Post: #267127 Green Aura
Sun Oct 07, 2012 3:01 pm

Another Mike? :roll: :tongue:

I'm not sure why you have such a negative attitude to alternative medicines, demi. It's purely your choice whether to use any of them, or not.

I'm afraid Ben Goldthingy and his ilk have no more right to claim access to the ultimate truth about these things than anyone else. They pick and choose their research to fit their argument and leave out any bits they don't like. An example of this is some Japanese research into Lavender essential oil - they "proved" that Lavender is dangerous for young boys because of its feminising effect. The media went mad for a short while warning of the dangers. On reading the actual paper, rats had been given daily doses of neat lavender EO in doses so far above those which would be used clinically, and for such a sustained period, it was completely meaningless. All that could be deduced is that overdoses of neat Lavender EO, given over several weeks, caused a drop in male hormones - in rats.
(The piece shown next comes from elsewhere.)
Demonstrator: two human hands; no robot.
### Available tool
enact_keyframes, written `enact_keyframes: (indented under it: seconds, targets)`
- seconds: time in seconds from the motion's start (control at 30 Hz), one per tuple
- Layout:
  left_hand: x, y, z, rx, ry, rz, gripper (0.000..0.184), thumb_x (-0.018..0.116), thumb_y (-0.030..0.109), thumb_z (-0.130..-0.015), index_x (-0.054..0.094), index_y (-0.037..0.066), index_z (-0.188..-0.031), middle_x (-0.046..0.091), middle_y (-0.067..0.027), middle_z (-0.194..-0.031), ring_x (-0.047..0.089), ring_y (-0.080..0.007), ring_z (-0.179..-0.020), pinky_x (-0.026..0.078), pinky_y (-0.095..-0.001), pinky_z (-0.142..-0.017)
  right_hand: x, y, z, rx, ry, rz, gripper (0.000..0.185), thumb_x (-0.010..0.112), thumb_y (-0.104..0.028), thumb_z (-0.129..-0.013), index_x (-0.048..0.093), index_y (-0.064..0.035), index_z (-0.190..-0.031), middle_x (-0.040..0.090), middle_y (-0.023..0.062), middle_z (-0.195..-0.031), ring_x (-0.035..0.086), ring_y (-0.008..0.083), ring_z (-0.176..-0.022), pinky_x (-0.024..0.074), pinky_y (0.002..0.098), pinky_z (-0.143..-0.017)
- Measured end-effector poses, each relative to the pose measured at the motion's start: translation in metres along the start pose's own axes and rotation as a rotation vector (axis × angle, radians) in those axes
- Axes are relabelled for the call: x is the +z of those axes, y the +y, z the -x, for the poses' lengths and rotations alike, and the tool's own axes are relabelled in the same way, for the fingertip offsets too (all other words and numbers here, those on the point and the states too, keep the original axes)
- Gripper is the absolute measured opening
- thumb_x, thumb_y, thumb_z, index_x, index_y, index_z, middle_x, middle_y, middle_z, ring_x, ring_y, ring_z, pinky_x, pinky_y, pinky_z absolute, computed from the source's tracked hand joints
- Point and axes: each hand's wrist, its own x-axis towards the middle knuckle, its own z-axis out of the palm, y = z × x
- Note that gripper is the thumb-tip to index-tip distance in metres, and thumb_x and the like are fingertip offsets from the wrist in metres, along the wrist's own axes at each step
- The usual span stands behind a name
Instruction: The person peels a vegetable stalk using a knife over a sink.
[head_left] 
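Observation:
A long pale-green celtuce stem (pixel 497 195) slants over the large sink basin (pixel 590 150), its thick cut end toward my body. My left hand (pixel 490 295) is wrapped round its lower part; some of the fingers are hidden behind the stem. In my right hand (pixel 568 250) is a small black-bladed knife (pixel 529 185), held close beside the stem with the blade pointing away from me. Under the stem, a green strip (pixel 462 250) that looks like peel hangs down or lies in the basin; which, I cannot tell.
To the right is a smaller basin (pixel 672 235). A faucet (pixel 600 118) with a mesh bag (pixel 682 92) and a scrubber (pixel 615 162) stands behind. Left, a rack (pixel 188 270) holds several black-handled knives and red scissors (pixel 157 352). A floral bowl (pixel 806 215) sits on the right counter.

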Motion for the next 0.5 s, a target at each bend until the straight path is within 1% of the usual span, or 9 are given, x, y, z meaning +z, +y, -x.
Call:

Medical herbalism is a science-based discipline with very clear research and careful checks and balances. Aromatherapy, although unfortunately closely linked with beauty therapy, is increasingly following the same route - well at least the top flight, reputable training establishments are. Not all herbalists or aromatherapists will be founts of all knowledge but very few doctors are either. Iatrogenic conditions are pretty much unheard of in alternative medicines.

Of course there are some weird and wonderful "alternatives" that desperate people will turn to - mainly when mainstream medicine has failed them - or at least its practitioners have.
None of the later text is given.